Seconda contestazione: il reato di interruzione di un servizio pubblico. Anche in questo caso, la sentenza rileva «genericità e indeterminatezza dell’imputazione», nella quale «dovrebbero quanto meno essere descritte le concrete modalità con le quali l’azione posta in essere dagli imputati avrebbe causalmente determinato l’interruzione di un servizio pubblico e ciò non solo al fine di consentire al giudice di valutare l’efficienza causale di tali condotte ma anche per consentirgli di apprezzare se le stesse siano state sorrette dal dolo necessario ai fini della configurabilità del reato contestato». Questa descrizione «non è presente» e dunque gli imputati vanno assolti «perché il fatto non sussiste», come per il primo reato ipotizzato.

E «il fatto non sussiste» neppure laddove il giudice analizza l’accusa di abbandono di persone incapaci. Nello stesso testo d’accusa, infatti, «si dà atto che i pazienti che si presentavano al pronto soccorso dell’Ospedale di Locri con necessità di ricevere terapie mediche o chirurgiche di tipo ortopedico, venivano sottoposti a visita specialistica e, non appena veniva individuata una sede idonea tra le unità ortopediche con disponibilità di posti letto (all’interno dell’Asp di Reggio Calabria o anche al di fuori di questa o talora presso strutture private), venivano trasferiti verso tali strutture». Questo comportamento «non integra, a parere di chi scrive, la condotta costitutiva dell’illecito penale in commento, consiste nell’abbandonare minori o incapaci».

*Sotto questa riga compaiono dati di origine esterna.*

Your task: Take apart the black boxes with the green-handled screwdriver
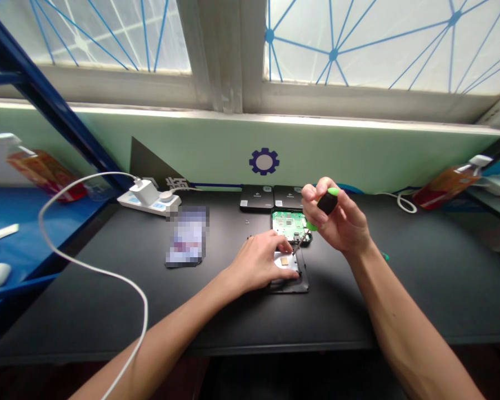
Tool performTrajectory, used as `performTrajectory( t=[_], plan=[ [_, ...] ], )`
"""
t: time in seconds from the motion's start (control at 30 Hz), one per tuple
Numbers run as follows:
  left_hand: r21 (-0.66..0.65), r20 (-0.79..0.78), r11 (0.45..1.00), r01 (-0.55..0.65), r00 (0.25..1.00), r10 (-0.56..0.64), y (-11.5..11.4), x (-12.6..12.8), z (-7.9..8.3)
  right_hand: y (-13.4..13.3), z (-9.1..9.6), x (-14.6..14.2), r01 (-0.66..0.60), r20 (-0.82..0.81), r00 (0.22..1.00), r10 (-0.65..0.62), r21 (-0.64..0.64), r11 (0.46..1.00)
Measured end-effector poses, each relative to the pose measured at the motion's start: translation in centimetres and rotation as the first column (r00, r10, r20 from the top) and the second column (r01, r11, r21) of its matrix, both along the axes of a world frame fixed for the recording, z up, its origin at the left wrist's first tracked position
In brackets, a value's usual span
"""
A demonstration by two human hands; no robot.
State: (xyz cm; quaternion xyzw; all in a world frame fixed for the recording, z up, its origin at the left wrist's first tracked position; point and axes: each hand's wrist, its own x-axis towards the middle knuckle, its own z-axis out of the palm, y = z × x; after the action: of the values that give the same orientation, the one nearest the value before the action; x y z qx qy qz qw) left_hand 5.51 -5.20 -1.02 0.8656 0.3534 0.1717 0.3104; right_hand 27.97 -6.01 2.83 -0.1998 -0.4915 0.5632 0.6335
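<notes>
In the head view my right hand [337, 216] is closed around a screwdriver [327, 202] with a black and green handle. Its thin shaft slants down and left, with the tip at the upper right corner of a silver metal plate [286, 261]. My left hand [263, 258] is closed on that plate, thumb and fingers at its edges. Beneath the plate lies a black plastic cover [294, 287], partly hidden by the hand. Just behind it, a green circuit board [289, 224] sits in a black casing, partly covered by my right hand.
Two black boxes [256, 198] stand against the wall. Small screws [247, 221] lie left of the board. A blurred-out phone [187, 236], a white power strip [150, 203] and a long white cable [144, 303] are on the left. Drink bottles [452, 180] stand at both sides.
</notes>
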Motion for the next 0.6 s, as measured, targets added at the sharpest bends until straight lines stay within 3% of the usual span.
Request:
performTrajectory(
  t=[0.3,0.5,0.6],
  plan=[
    [-0.009,0.011,1.000,0.008,1.000,-0.008,0.04,-0.06,0.11,0.26,-0.54,0.47,0.098,0.046,0.994,-0.098,0.012,0.995],
    [-0.014,0.010,1.000,0.013,1.000,-0.013,0.17,-0.06,-0.05,-0.02,-0.40,0.30,-0.031,0.013,0.999,0.031,0.009,0.999],
    [-0.018,0.013,1.000,0.015,1.000,-0.015,0.16,-0.10,0.07,-0.04,-0.23,0.26,-0.022,0.015,1.000,0.022,-0.028,0.999]
  ],
)
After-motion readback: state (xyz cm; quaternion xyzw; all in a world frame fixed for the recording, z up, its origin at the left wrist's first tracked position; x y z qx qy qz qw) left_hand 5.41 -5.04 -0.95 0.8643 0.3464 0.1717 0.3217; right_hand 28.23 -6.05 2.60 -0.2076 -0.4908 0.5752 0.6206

«Inoltre – continua il giudice –, avendo riguardo ai soggetti che nell’imputazione risulterebbero essere stati i destinatari della condotta incriminata, si rileva che quest’ultima potrebbe, al più, essere imputabile ai medici ed al personale sanitario intervenuti caso per caso nell’accettazione dei singoli pazienti presso l’Ospedale di Locri e non agli odierni imputati. In capo agli stessi, infatti, nelle loro qualità di Commissario Straordinario e di Dirigente Generale dell’Azienda Ospedaliera, non poteva gravare l’obbligo di cura che costituisce il presupposto per la configurabilità del reato in commento, non essendo gli stessi entrati in una relazione qualificata con i singoli pazienti accolti dal pronto soccorso dell’ospedale di Locri».